Upper gastrointestinal (GI) bleeding, which is defined as blood loss originating near the Treitz ligament, is a common cause of hospitalization and mortality. Symptoms include hematemesis, coffee ground emesis, red blood return with nasogastric aspiration, melena, and hematochezia with heavy bleeding. The first step in managing upper GI bleeding is stabilizing the patient and obtaining a thorough medical history to identify potential causes of GI hemorrhage. Transfusion is appropriate if blood loss is significant. Intravenous or oral proton pump inhibitors (PPIs) can help reduce gastric lining irritation.

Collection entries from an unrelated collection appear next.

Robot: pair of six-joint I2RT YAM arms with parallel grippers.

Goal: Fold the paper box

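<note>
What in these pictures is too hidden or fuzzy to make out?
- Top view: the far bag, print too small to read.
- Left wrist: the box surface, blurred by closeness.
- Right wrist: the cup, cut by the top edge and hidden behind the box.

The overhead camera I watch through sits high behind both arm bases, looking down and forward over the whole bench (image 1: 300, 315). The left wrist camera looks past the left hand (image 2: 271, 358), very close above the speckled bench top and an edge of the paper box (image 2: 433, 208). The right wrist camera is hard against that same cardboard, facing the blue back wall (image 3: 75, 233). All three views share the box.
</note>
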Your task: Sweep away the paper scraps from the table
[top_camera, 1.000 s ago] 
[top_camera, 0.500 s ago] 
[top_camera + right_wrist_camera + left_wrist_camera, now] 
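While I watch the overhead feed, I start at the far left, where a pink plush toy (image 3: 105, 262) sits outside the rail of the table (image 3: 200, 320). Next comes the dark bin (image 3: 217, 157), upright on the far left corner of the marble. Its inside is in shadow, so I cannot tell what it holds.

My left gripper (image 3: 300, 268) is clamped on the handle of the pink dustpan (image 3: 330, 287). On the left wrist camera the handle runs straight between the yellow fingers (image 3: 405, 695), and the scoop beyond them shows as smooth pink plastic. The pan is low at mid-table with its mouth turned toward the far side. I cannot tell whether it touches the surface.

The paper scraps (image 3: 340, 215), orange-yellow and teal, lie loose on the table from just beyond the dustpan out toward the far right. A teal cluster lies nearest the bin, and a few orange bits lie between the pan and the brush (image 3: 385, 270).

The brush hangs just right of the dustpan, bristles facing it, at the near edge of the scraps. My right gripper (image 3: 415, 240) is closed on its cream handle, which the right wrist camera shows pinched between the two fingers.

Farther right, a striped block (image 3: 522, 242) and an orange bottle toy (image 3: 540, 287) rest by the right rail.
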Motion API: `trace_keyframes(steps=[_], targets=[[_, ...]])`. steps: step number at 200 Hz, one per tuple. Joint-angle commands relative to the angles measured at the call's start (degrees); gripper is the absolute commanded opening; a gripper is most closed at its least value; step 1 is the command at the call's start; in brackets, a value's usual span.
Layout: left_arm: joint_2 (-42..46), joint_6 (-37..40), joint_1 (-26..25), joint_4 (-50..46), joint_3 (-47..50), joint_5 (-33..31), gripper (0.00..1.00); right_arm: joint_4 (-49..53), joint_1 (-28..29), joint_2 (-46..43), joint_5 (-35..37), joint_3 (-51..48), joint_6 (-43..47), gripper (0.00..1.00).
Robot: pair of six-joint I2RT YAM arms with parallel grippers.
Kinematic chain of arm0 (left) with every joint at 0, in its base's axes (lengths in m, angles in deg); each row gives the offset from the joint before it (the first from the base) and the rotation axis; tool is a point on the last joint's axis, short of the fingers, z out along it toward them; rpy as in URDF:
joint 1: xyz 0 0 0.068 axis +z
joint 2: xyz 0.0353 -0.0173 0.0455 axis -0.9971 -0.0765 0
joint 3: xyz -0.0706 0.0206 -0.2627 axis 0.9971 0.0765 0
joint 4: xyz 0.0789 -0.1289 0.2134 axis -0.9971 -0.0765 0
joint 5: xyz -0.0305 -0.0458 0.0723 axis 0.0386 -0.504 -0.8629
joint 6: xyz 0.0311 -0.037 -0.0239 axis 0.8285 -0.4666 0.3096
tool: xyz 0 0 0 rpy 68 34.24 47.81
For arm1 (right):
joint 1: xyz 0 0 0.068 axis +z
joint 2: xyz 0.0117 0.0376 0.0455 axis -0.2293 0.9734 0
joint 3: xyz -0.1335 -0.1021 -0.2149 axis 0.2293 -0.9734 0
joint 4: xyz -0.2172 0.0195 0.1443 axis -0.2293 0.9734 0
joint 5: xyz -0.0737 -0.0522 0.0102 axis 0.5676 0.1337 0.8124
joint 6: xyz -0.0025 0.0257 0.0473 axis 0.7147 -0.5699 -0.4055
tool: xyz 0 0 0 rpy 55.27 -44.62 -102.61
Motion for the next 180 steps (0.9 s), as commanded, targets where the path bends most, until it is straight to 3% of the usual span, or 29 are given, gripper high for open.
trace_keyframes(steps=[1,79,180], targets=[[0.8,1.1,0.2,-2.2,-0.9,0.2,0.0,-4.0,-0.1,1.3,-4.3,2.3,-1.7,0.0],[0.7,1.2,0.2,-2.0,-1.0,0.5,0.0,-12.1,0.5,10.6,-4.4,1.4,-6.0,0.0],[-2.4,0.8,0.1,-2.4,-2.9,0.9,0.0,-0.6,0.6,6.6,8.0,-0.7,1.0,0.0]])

Researchers have found that somatostatin and its analog octreotide (Sandostatin) reduced portal blood flow to the stomach and duodenum, resulting in decreased risk of continuous hemorrhage and surgical intervention. These actions may be considered temporary treatments before endoscopy. The American Society for Gastrointestinal Endoscopy (ASGE) Practice Committee recently reviewed prospective trials, series reports, and expert opinions on the role of endoscopy in managing acute nonvariceal upper GI bleeding.
Endoscopy is most beneficial when initiated soon after upper GI bleeding begins and can decrease the duration of hospitalization and the need for transfusion. Intravenous erythromycin administered before endoscopy promotes gastric emptying and improves the diagnostic quality of the examination. Emergency department physicians can assess the risk for recurrent bleeding and recommend outpatient treatment or possible endoscopic treatment. Signs of high-risk bleeding include active arterial bleeding, nonbleeding visible vessels, nonbleeding adherent clots, and ulcer oozing.
Peptic ulcer disease (usually brought on by nonsteroidal anti-inflammatory medications or Helicobacter pylori infection) is the most common cause of upper GI bleeding. Endoscopic therapy including laser treatment, electrocautery, heat probe, and epinephrine injection (with or without additives) are all effective compared with placebo or no treatment. The success of these modalities usually is determined by the skill of the physician performing them. Physicians should test patients with upper GI bleeding for H. pylori through biopsy, because rapid urease tests have reduced sensitivity in this setting. Patients with positive test results should be treated to eradicate the infection.
Other causes of upper GI bleeding include esophageal lesions, vascular abnormalities, aortoenteric fistulas, and GI tumors. Esophagitis rarely requires endoscopic treatment unless a patient has ongoing or severe bleeding from Mallory-Weiss tears. Multipolar electrocautery is the most effective method to manage Mallory-Weiss tear bleeds. Vascular abnormalities can occur on their own or in association with other conditions (e.g., cirrhosis, collagen vascular disease, radiation injury). The overall value of endoscopic treatments for vascular abnormalities is unclear, but endoscopic therapy may successfully manage large-caliber submucosal arterial bleeding in some patients. Aortoenteric fistulas generally occur beyond the reach of most endoscopes, at the distal duodenum or jejunum, making surgery the most effective treatment. GI tumors can be managed initially through endoscopic therapy, but the patient may require surgery or angiographic intervention to decrease long-term hemorrhage risk.
Upper GI bleeding recurrence after endoscopic therapy can occur in up to 24 percent of high-risk patients. Adding PPI therapy to endoscopic treatment, however, reduces the risk to 10 percent. The authors suggest that repeat endoscopic surveillance is appropriate for patients with high-risk lesions, but the precise role of endoscopy for recurrent bleeding has yet to be defined.
The ASGE Practice Committee concluded that endoscopy is effective in the diagnosis and treatment of upper GI bleeding, although the superiority between the individual endoscopic treatments has not been determined. The committee recommends that patients with a high risk of recurrent bleeding receive closer monitoring and possible repeat endoscopy.